(Work required):
Copy out the data that follows exactly, leaving out no line.

(Data excerpt begins)

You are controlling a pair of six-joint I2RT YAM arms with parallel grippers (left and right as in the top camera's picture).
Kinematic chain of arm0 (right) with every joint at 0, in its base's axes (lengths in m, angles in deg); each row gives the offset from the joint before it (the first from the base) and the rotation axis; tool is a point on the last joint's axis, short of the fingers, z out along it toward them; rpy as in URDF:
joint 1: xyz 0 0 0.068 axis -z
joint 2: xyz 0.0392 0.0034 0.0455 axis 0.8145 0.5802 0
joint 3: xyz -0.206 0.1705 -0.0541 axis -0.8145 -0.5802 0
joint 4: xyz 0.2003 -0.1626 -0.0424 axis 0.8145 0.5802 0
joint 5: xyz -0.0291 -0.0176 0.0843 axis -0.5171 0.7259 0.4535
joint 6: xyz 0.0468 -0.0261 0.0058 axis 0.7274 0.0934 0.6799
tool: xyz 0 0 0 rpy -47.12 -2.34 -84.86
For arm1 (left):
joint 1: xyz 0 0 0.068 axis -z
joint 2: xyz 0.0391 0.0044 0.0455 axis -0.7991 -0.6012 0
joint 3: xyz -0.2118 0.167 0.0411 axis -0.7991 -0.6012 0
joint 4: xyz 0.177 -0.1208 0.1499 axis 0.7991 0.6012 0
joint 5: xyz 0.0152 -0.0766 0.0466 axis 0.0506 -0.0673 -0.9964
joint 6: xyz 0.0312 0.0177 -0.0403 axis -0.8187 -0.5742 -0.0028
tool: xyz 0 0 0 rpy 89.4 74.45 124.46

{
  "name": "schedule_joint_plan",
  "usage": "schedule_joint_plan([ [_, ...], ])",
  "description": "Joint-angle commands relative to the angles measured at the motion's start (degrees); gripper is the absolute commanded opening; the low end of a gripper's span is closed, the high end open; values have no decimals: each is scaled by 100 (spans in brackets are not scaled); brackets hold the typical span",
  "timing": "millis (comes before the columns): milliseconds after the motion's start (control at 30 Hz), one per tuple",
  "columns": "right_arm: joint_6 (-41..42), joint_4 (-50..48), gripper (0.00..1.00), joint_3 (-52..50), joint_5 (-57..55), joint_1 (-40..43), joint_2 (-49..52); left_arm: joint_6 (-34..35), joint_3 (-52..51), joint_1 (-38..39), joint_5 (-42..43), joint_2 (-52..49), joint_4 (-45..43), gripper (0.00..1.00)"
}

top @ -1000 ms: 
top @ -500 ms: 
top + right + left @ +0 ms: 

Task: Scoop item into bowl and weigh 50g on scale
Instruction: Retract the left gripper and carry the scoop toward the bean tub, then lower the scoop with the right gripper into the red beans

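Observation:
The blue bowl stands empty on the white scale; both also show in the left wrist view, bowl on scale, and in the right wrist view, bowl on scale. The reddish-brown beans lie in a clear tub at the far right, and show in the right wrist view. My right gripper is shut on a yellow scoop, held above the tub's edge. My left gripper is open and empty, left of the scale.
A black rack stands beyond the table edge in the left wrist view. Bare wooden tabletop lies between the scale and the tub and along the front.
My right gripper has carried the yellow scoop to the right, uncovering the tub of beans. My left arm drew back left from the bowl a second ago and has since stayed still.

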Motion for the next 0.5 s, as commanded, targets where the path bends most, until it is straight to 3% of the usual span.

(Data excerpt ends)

(Response for this exercise):
You are controlling a pair of six-joint I2RT YAM arms with parallel grippers (left and right as in the top camera's picture).
Kinematic chain of arm0 (right) with every joint at 0, in its base's axes (lengths in m, angles in deg); each row gives the offset from the joint before it (the first from the base) and the rotation axis; tool is a point on the last joint's axis, short of the fingers, z out along it toward them; rpy as in URDF:
joint 1: xyz 0 0 0.068 axis -z
joint 2: xyz 0.0392 0.0034 0.0455 axis 0.8145 0.5802 0
joint 3: xyz -0.206 0.1705 -0.0541 axis -0.8145 -0.5802 0
joint 4: xyz 0.2003 -0.1626 -0.0424 axis 0.8145 0.5802 0
joint 5: xyz -0.0291 -0.0176 0.0843 axis -0.5171 0.7259 0.4535
joint 6: xyz 0.0468 -0.0261 0.0058 axis 0.7274 0.0934 0.6799
tool: xyz 0 0 0 rpy -47.12 -2.34 -84.86
For arm1 (left):
joint 1: xyz 0 0 0.068 axis -z
joint 2: xyz 0.0391 0.0044 0.0455 axis -0.7991 -0.6012 0
joint 3: xyz -0.2118 0.167 0.0411 axis -0.7991 -0.6012 0
joint 4: xyz 0.177 -0.1208 0.1499 axis 0.7991 0.6012 0
joint 5: xyz 0.0152 -0.0766 0.0466 axis 0.0506 -0.0673 -0.9964
joint 6: xyz 0.0312 0.0177 -0.0403 axis -0.8187 -0.5742 -0.0028
tool: xyz 0 0 0 rpy 89.4 74.45 124.46

{
  "name": "schedule_joint_plan",
  "usage": "schedule_joint_plan([ [_, ...], ])",
  "description": "Joint-angle commands relative to the angles measured at the motion's start (degrees); gripper is the absolute commanded opening; the low end of a gripper's span is closed, the high end open; values have no decimals: each is scaled by 100 (spans in brackets are not scaled); brackets hold the typical span",
  "timing": "millis (comes before the columns): milliseconds after the motion's start (control at 30 Hz), one per tuple",
  "columns": "right_arm: joint_6 (-41..42), joint_4 (-50..48), gripper (0.00..1.00), joint_3 (-52..50), joint_5 (-57..55), joint_1 (-40..43), joint_2 (-49..52); left_arm: joint_6 (-34..35), joint_3 (-52..51), joint_1 (-38..39), joint_5 (-42..43), joint_2 (-52..49), joint_4 (-45..43), gripper (0.00..1.00)"
}

top @ -1000 ms: 
top @ -500 ms: 
top + right + left @ +0 ms: 

Task: Scoop item into bowl and weigh 50g on scale
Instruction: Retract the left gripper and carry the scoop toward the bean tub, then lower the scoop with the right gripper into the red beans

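Observation:
The blue bowl stands empty on the white scale; both also show in the left wrist view, bowl on scale, and in the right wrist view, bowl on scale. The reddish-brown beans lie in a clear tub at the far right, and show in the right wrist view. My right gripper is shut on a yellow scoop, held above the tub's edge. My left gripper is open and empty, left of the scale.
A black rack stands beyond the table edge in the left wrist view. Bare wooden tabletop lies between the scale and the tub and along the front.
My right gripper has carried the yellow scoop to the right, uncovering the tub of beans. My left arm drew back left from the bowl a second ago and has since stayed still.
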
Motion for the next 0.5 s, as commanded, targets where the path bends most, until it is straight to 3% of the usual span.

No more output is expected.